Exercise requirements →
With the pictures removed, please write out every line below exactly as given.

========================================================================

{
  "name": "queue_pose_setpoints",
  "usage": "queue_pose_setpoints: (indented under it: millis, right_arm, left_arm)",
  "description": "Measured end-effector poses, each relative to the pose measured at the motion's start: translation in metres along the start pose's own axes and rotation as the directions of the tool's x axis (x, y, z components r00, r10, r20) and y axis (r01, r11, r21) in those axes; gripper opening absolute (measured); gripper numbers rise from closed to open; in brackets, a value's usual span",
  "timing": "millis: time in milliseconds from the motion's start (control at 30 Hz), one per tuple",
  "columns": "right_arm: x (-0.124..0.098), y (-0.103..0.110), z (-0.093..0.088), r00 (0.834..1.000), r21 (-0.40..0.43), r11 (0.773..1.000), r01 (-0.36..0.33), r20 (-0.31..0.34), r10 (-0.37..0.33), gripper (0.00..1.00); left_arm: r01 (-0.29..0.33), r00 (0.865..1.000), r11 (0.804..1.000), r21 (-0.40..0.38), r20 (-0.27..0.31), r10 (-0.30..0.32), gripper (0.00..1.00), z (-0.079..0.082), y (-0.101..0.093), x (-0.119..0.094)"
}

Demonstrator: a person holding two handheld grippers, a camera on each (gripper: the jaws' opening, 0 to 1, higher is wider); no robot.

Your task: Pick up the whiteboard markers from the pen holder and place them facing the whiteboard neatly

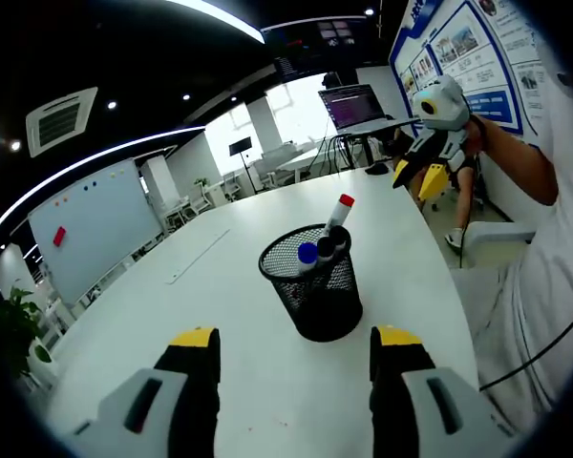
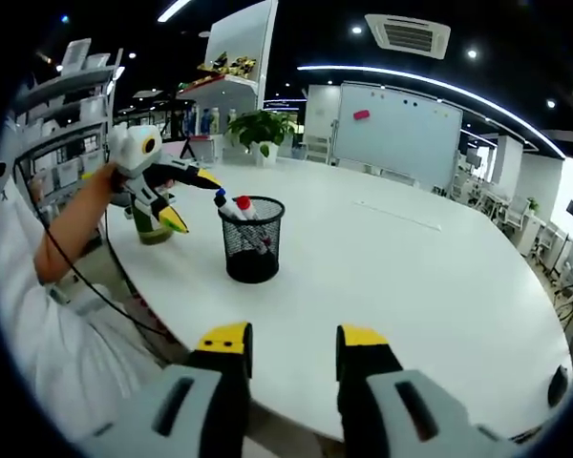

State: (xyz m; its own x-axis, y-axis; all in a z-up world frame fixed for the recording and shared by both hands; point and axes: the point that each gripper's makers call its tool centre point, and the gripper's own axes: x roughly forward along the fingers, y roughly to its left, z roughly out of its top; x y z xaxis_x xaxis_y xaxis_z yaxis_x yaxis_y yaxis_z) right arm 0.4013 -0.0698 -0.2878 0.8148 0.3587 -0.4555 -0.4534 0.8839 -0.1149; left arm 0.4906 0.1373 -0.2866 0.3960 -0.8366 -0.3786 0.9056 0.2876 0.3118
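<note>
Black mesh pen holder (image 1: 315,284) hides most of the markers (image 1: 336,219); both claws, left (image 1: 293,382) and right (image 2: 291,367), gape empty above the tabletop (image 1: 248,315).

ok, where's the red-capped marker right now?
In the left gripper view the red-capped marker stands in the black mesh pen holder on the white table, beside a blue-capped marker.

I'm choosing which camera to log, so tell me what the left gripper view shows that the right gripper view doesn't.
Left gripper view adds a lit screen, wall posters and the right gripper, raised in a hand. Right gripper view adds stocked shelves, a green bottle and the left gripper, open beside the pen holder. Both share the pen holder with its markers, the white table and the whiteboard.
</note>
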Motion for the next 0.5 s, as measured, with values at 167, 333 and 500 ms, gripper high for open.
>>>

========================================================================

Output of the exercise →
{
  "name": "queue_pose_setpoints",
  "usage": "queue_pose_setpoints: (indented under it: millis, right_arm, left_arm)",
  "description": "Measured end-effector poses, each relative to the pose measured at the motion's start: translation in metres along the start pose's own axes and rotation as the directions of the tool's x axis (x, y, z components r00, r10, r20) and y axis (r01, r11, r21) in those axes; gripper opening absolute (measured); gripper numbers rise from closed to open; in brackets, a value's usual span",
  "timing": "millis: time in milliseconds from the motion's start (control at 30 Hz), one per tuple",
  "columns": "right_arm: x (-0.124..0.098), y (-0.103..0.110), z (-0.093..0.088), r00 (0.834..1.000), r21 (-0.40..0.43), r11 (0.773..1.000), r01 (-0.36..0.33), r20 (-0.31..0.34), r10 (-0.37..0.33), gripper (0.00..1.00); left_arm: r01 (-0.29..0.33), r00 (0.865..1.000), r11 (0.804..1.000), r21 (-0.40..0.38), r20 (-0.27..0.31), r10 (-0.30..0.32), gripper (0.00..1.00), z (-0.079..0.082), y (-0.101..0.093), x (-0.119..0.094)"
}

Demonstrator: a person holding two handheld grippers, a camera on each (gripper: the jaws' opening, 0 to 1, higher is wider); no robot.

Your task: Pick up the whiteboard markers from the pen holder and place them facing the whiteboard neatly


State: (xyz m; its own x-axis, y-axis; all in a z-up world frame fixed for the recording and shared by both hands; point and axes: the point that each gripper's makers call its tool centre point, and the gripper's own axes: x roughly forward along the fingers, y roughly to its left, z roughly out of its top; x y z xaxis_x xaxis_y xaxis_z yaxis_x yaxis_y yaxis_z) right arm 0.4013 -0.0698 -0.2878 0.8148 0.3587 -0.4555 -0.4534 0.8839 -0.1149; left arm 0.4906 0.1373 -0.2866 0.3960 -0.8366 -0.3786 0.9056 0.2876 0.3118
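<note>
Black mesh pen holder (image 1: 315,284) hides most of the markers (image 1: 336,219); both claws, left (image 1: 293,382) and right (image 2: 291,367), gape empty above the tabletop (image 1: 248,315).

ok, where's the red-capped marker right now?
In the left gripper view the red-capped marker stands in the black mesh pen holder on the white table, beside a blue-capped marker.

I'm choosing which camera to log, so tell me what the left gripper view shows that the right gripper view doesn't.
Left gripper view adds a lit screen, wall posters and the right gripper, raised in a hand. Right gripper view adds stocked shelves, a green bottle and the left gripper, open beside the pen holder. Both share the pen holder with its markers, the white table and the whiteboard.
</note>
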Motion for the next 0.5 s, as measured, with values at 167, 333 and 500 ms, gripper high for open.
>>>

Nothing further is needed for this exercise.